Required action: Copy out the lines of the records below, and only those lines, from the one with "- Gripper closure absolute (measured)" through the one with "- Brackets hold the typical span", exactly as they appear.

----- Entries supplied

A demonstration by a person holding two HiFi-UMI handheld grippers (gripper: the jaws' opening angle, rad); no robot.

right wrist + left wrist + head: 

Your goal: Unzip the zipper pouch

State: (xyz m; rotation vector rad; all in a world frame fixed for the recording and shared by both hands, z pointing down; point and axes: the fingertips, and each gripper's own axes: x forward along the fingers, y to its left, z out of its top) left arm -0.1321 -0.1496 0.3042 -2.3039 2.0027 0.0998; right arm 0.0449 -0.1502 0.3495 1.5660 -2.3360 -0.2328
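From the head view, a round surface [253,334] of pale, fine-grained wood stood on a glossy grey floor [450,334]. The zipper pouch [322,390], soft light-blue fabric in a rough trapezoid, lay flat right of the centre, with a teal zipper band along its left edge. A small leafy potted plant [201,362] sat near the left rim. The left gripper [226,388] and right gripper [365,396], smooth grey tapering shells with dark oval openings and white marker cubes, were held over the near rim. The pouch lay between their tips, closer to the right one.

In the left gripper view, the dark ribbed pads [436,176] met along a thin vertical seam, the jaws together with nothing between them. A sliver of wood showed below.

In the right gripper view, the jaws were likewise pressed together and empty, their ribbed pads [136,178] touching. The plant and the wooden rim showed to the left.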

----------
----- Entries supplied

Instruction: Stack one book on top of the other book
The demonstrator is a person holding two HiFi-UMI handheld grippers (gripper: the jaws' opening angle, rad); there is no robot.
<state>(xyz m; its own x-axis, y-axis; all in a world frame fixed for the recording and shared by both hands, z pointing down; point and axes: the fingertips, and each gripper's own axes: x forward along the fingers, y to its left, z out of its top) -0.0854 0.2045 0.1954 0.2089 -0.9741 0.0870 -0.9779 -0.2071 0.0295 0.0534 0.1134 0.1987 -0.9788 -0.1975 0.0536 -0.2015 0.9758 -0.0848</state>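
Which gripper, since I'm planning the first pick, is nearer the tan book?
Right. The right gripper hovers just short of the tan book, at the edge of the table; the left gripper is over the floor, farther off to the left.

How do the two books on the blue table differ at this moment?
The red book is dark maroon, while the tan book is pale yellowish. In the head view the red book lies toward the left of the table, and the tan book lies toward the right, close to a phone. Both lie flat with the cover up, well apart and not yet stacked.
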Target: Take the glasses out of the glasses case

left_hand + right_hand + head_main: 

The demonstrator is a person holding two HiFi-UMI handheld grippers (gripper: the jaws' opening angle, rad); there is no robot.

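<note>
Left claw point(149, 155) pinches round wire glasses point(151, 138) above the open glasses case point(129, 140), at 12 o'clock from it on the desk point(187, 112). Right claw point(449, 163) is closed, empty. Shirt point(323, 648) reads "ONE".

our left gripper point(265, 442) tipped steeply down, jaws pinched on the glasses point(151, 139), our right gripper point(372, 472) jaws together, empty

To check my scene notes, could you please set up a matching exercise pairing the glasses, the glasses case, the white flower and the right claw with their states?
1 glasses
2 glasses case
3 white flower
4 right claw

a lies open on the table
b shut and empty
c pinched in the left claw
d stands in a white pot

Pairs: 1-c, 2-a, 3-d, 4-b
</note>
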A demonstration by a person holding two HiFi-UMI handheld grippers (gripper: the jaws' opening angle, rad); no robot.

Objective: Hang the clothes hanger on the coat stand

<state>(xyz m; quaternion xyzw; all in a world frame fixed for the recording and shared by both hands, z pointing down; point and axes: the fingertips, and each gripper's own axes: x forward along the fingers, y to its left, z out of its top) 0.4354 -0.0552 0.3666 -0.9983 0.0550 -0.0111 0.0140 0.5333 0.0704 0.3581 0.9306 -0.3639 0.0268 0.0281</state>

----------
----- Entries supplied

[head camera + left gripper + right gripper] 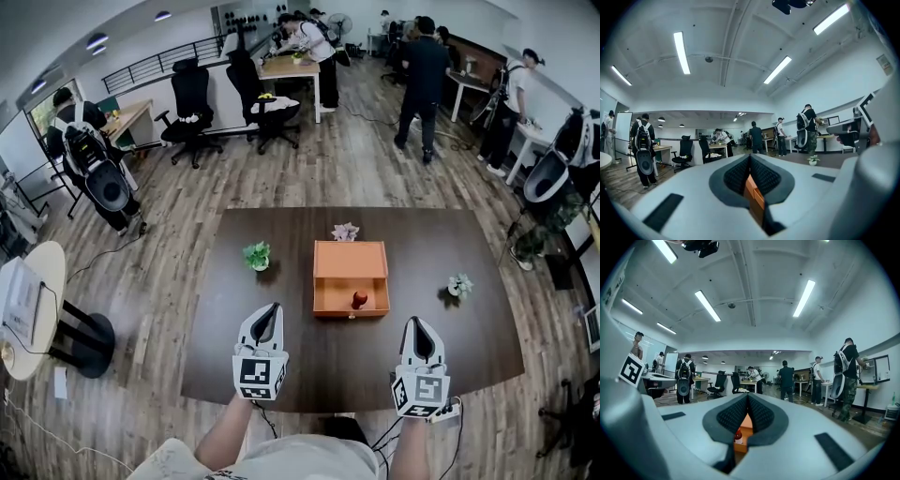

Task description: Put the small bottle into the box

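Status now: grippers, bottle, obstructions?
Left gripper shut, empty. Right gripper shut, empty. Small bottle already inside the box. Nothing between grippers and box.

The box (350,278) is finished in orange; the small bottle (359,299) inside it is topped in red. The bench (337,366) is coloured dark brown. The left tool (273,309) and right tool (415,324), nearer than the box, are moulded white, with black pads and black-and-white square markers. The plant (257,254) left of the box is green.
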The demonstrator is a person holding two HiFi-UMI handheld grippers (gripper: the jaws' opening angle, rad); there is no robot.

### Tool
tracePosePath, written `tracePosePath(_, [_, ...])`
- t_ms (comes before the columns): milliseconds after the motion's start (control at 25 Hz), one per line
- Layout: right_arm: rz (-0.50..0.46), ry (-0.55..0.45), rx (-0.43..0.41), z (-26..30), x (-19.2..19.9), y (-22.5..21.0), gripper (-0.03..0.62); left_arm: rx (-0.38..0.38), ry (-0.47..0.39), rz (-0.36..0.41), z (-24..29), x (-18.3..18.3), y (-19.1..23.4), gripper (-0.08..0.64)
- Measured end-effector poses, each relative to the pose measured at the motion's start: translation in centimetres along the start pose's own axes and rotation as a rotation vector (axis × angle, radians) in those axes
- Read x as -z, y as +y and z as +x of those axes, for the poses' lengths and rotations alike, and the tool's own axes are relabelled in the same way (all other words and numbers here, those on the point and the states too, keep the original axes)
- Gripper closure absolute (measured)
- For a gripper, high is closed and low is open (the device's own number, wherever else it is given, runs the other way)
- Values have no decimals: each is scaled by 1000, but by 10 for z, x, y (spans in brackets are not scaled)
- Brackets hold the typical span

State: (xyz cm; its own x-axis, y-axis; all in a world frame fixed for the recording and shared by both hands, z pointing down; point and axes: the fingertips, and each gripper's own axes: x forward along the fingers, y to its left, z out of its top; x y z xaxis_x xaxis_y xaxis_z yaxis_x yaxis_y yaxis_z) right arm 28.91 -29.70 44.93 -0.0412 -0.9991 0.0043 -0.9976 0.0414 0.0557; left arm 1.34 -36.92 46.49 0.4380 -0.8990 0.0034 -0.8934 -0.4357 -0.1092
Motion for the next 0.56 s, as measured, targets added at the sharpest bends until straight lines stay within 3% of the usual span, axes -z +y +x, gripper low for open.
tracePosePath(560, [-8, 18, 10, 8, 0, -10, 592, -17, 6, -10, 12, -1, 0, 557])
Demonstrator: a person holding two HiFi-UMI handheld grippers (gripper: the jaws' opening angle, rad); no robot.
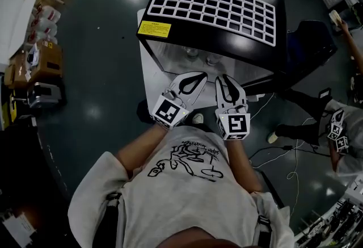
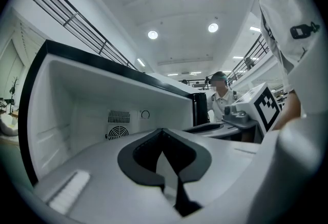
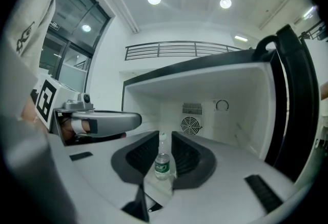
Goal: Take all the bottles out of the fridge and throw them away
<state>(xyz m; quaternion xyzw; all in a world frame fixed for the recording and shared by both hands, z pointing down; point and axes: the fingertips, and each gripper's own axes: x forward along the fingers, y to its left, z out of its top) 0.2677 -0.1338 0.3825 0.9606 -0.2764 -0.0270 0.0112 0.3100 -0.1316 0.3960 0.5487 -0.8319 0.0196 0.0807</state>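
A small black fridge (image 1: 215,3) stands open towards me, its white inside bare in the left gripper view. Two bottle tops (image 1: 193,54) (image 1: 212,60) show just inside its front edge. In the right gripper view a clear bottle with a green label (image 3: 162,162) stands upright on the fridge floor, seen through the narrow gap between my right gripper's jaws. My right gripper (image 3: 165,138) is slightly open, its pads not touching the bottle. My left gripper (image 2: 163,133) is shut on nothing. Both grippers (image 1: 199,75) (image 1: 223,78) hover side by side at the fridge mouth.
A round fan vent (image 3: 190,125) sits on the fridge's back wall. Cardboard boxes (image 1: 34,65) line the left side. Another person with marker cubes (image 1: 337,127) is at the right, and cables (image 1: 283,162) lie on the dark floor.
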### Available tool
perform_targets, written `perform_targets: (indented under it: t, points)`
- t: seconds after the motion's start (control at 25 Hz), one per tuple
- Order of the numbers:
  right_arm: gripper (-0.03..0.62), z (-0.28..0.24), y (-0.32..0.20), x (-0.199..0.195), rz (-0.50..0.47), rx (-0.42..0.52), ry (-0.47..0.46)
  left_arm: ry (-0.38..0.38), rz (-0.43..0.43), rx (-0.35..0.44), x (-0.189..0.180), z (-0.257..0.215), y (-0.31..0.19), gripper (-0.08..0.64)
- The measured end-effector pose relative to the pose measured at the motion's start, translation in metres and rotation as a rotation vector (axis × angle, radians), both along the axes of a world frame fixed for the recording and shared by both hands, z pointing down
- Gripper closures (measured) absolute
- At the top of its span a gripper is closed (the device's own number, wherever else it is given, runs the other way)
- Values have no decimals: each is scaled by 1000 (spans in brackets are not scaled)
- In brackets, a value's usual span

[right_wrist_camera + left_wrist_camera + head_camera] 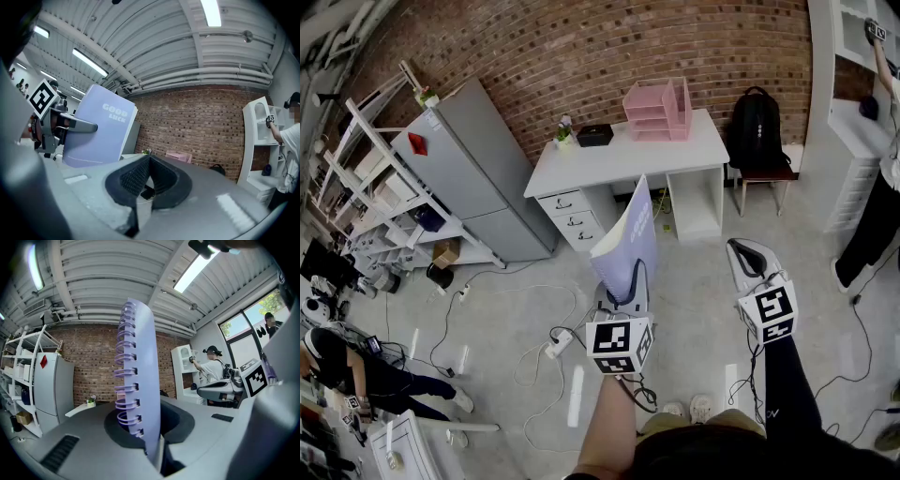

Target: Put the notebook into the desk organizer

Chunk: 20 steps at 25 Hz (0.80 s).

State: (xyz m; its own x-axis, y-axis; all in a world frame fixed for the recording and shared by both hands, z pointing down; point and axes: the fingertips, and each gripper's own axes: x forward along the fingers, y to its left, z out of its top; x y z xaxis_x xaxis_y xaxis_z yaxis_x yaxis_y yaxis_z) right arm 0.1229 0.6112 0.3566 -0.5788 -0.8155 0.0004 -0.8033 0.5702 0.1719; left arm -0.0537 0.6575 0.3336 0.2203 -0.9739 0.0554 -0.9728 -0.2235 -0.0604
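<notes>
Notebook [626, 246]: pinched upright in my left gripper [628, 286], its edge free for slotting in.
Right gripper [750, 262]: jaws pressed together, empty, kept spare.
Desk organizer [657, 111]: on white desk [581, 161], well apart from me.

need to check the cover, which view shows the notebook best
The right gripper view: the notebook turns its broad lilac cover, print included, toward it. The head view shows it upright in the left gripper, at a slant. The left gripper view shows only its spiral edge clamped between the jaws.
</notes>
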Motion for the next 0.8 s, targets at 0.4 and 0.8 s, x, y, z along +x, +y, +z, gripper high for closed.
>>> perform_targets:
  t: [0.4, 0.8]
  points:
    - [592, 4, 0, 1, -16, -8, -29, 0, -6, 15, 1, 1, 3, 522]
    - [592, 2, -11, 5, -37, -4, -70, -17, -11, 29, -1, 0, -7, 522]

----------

Solution for this task:
- Gripper closure absolute (measured)
- For a gripper, high is closed and low is open (the device's own number, wherever else it is given, runs the other way)
- Values have no decimals: each is scaled by 1000, but by 10 for z, x, y (spans in brackets are not scaled)
- Brackets hold the typical span

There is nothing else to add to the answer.